It has been a difficult few weeks in our community and across the province. There have been heart-breaking and shocking events that have reaffirmed to all of us just how precious life is and how quickly our world can change.
At this time last week we were learning of the sudden loss of former Premier Jim Prentice. I am personally thankful to have known Mr. Prentice, and grateful for the contributions he made to our province. As a dedicated public servant, Mr. Prentice enriched Alberta with his leadership and passion. My heartfelt sympathy goes out to his wife Karen and the Prentice family during this very difficult time.
Much of our community's focus recently has been on the violent attack on a young woman in our city. This shocking incident has stirred up many emotions throughout Lethbridge – both good and bad. Police Chief Rob Davis wrote an excellent Herald article on this topic earlier this week. I want to echo his message. Our community stands together with the Blood Tribe and the Lethbridge Police Service in asking all residents to be respectful and caring towards one another. Social media should be used responsibly, not to inflame sensitive situations.
It is reassuring to see compassion and unity at events like the vigil I attended last weekend and to see others organizing events to support those impacted. This is the positive energy and hope this young woman and her family need, and I encourage everyone to remain on the road of acceptance and understanding.
At our council meeting on Monday we heard an update from City administration on work they have been doing over that last 18 months to make the City of Lethbridge an inclusive employer. I am pleased to see the City taking a leadership role in this area by promoting an accepting and respectful workplace. The values of inclusion and diversity extend past the workplace into a safe and caring community – one of the strategic goals of our City Council.
I was honoured to accept an invitation from the leaders of the Blood Tribe last Friday to visit Standoff for a very special visit from Prime Minister Justin Trudeau. Being a part of this event speaks to the commitment of both the City and the Blood Tribe to support each other and be good neighbours. The City of Lethbridge is on traditional Blackfoot land. Building trust and respect with our Indigenous community is a vital link to the success of our community. That understanding is another step in building an inclusive city.
Lethbridge County is another important stakeholder in building a better Lethbridge. I am very pleased to say that City Council this week approved a new Intermunicipal Development Plan (IDP) that will help guide this relationship. Many, many hours of collaboration have gone into updating this plan and will ensure both the City and County are working together on important issues like land use and the environment. Thanks to all who contributed to this process for the past five years.
I've talked at length over the last year about Lethbridge's diverse economy and our ability to ride-out the economic downturn being felt in much of our province. The new construction numbers for our city are another indication of Lethbridge's continued growth.
Commercial, residential and institutional construction are all showing positive numbers. Our latest reports show building permits have been issued for $265.1 million which is up from $191 million at this time last year. Commercial projects make the bulk of this figure which includes the redevelopment of Centre Village Mall, the Crossings shopping complex and the Richardson Oilseeds and Fritolay expansions.
Large-scale projects at the University and College contribute to the $55 million in construction spending in the government and institutional sector. The housing market with about $72 million spent so far this year has a huge impact on our economic growth.
I am very encouraged by these statistics. Lethbridge's continued construction growth secures jobs and stimulates other economic development in our community.
Thank you to the hundreds of Lethbridge residents who stopped by 100K day at City Hall October 12. This was a great opportunity for City staff to engage with the community and chat about important projects and future planning. We are getting closer to becoming a city of 100,000 people.

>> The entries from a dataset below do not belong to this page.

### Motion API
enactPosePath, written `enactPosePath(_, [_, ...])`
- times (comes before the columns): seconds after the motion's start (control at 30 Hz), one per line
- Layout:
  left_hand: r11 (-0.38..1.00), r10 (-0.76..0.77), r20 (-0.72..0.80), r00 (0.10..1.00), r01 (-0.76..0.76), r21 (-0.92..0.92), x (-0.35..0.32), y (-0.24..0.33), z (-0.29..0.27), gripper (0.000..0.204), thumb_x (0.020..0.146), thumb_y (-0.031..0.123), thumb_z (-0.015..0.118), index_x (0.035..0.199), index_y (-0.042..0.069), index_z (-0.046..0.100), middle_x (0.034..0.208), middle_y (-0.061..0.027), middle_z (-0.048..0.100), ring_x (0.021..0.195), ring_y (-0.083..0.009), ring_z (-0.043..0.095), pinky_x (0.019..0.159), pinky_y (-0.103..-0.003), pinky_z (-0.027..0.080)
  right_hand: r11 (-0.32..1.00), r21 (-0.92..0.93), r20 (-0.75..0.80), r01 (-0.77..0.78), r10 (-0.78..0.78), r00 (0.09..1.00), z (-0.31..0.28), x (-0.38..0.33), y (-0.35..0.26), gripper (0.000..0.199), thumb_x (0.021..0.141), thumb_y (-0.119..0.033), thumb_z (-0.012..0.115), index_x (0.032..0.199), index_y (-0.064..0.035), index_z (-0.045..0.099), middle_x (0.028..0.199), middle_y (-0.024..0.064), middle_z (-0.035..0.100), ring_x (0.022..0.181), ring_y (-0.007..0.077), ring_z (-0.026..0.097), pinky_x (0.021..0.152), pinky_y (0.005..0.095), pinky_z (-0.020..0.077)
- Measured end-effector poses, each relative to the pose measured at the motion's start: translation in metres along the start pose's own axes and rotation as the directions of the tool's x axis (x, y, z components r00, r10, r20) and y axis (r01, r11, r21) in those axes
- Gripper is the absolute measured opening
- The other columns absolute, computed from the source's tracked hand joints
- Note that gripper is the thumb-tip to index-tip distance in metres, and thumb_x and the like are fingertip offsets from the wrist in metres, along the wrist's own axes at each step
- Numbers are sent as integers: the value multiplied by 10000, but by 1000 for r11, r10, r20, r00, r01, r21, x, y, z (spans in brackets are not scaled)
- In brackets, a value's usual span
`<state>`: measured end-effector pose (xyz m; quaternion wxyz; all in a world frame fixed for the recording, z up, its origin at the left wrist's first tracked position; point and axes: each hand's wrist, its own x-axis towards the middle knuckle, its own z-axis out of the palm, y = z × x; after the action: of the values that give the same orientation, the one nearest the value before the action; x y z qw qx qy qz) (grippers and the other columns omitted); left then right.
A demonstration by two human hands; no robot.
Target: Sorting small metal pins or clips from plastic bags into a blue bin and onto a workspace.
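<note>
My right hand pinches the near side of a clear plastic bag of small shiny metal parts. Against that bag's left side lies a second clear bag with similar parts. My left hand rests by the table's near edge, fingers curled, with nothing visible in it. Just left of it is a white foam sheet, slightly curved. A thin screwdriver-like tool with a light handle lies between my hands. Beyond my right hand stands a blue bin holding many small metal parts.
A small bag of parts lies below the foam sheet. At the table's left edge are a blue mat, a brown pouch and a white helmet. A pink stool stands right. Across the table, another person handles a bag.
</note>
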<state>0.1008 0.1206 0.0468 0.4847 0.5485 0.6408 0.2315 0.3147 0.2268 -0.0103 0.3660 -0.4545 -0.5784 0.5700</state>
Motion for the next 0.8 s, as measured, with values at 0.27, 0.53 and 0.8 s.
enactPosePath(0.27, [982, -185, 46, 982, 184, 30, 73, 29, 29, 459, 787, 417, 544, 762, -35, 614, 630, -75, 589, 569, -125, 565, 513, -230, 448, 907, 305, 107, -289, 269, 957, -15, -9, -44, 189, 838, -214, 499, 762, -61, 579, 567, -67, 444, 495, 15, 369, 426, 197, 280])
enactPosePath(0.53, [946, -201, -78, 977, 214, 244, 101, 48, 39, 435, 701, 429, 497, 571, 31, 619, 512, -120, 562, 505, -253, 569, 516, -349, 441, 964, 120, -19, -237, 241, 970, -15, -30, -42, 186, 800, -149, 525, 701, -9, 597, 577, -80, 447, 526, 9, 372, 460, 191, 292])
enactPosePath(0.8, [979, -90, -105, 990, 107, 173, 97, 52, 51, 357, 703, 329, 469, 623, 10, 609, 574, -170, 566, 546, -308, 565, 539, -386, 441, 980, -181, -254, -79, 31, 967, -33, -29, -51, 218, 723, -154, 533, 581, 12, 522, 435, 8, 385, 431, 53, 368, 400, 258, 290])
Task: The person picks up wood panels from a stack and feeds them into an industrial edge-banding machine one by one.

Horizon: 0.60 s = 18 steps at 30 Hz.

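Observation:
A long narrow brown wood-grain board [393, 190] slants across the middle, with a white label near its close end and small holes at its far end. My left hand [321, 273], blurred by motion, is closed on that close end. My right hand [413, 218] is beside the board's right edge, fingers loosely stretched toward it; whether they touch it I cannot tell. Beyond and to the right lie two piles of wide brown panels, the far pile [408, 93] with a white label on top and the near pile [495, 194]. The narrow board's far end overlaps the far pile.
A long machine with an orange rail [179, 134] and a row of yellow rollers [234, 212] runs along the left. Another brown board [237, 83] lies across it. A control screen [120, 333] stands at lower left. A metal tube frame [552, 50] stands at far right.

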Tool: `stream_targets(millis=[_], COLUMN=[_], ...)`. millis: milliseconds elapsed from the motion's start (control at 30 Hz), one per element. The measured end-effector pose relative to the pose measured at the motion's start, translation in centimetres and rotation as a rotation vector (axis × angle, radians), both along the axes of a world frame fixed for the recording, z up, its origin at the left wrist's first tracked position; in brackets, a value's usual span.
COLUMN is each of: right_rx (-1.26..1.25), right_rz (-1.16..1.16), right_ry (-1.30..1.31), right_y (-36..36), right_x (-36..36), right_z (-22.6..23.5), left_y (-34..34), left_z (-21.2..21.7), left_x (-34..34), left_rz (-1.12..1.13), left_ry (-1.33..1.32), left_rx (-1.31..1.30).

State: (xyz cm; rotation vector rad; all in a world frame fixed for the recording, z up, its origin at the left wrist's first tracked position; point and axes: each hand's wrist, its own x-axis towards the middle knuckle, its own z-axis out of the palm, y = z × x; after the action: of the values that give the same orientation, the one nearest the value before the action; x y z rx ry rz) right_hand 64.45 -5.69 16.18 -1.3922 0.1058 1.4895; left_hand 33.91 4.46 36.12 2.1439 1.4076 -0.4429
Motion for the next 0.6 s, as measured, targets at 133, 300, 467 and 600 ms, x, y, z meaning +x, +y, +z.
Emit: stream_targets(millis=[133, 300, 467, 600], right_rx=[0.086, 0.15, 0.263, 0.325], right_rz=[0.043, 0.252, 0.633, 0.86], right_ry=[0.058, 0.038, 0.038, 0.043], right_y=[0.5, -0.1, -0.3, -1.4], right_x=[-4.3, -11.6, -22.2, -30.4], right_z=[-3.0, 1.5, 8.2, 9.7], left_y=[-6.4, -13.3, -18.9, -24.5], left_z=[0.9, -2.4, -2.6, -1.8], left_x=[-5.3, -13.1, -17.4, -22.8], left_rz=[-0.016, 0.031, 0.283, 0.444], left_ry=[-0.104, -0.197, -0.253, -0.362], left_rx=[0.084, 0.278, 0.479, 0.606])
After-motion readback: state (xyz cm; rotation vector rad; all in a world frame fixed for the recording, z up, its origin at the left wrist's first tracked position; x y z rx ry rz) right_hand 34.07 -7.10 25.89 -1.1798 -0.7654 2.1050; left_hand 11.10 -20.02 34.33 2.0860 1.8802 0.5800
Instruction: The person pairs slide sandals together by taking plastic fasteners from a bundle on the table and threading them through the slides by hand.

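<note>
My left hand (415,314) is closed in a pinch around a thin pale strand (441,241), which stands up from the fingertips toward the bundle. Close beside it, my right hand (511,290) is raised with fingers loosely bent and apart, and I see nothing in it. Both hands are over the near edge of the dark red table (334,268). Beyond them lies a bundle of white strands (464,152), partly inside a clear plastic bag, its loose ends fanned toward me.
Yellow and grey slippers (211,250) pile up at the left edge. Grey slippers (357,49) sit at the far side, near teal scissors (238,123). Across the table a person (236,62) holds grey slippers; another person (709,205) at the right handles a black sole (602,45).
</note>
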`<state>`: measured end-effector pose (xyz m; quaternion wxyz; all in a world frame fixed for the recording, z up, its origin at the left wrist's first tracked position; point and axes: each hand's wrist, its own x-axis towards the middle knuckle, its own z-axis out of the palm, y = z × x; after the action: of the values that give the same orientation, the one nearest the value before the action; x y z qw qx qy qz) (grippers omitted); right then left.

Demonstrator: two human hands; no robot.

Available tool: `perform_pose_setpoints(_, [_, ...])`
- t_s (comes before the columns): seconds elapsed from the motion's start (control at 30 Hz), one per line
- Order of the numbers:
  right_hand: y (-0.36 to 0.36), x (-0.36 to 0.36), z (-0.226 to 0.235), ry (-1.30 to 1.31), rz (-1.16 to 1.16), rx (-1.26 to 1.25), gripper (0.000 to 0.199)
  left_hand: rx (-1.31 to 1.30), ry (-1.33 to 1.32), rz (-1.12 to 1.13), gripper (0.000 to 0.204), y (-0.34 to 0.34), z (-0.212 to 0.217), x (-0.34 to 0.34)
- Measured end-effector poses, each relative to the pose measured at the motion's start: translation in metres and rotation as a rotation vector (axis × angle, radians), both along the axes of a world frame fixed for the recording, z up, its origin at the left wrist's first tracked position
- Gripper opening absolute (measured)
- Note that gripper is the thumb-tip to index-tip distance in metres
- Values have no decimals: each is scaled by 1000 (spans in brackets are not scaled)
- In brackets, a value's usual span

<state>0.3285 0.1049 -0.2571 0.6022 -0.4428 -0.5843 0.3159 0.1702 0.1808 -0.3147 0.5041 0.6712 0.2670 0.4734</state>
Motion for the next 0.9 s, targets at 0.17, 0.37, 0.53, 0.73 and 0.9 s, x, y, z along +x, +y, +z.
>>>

This 100K milestone is a time to reflect on what we will need in the next 10, 20 or even 30 years.
If you didn't get a chance to stop in, please take a few minutes to review the materials online and take a survey so your voice can be heard. You can visit www.lethbridge.ca/100K+ for more information.
I and other Council members attended the Alberta Urban Municipalities Association (AUMA) conference last week. The message from our provincial government was that we should not be expecting any new money. That message was made clear again with Premier Notley's state of the province address earlier this week. On Monday, Finance Committee will begin to hear about potential Capital Improvement Program (CIP) projects. Our CIP will be debated and decided on by Council next spring. With very limited funds in our upcoming CIP budget and no new money anticipated, some tough choices will have to be made to get the best value for the resources we have. An excellent short video has been created that explains the CIP and why it matters to all of us, and it's available at: www.lethbridge.ca/CIP
One of the most enjoyable parts of my job is when I get to celebrate the amazing people who live in our community. Last week, our Community Heroes program introduced us all to a group of extraordinary residents. These individuals were recognized by our Fire and EMS staff for their bravery and compassion in times of need. From stopping to help on the scene of a car crash to taking lifesaving steps to help a co-worker in medical distress, these people are true heroes and well deserving of this recognition. Congratulations and thank you to these wonderful Lethbridge citizens.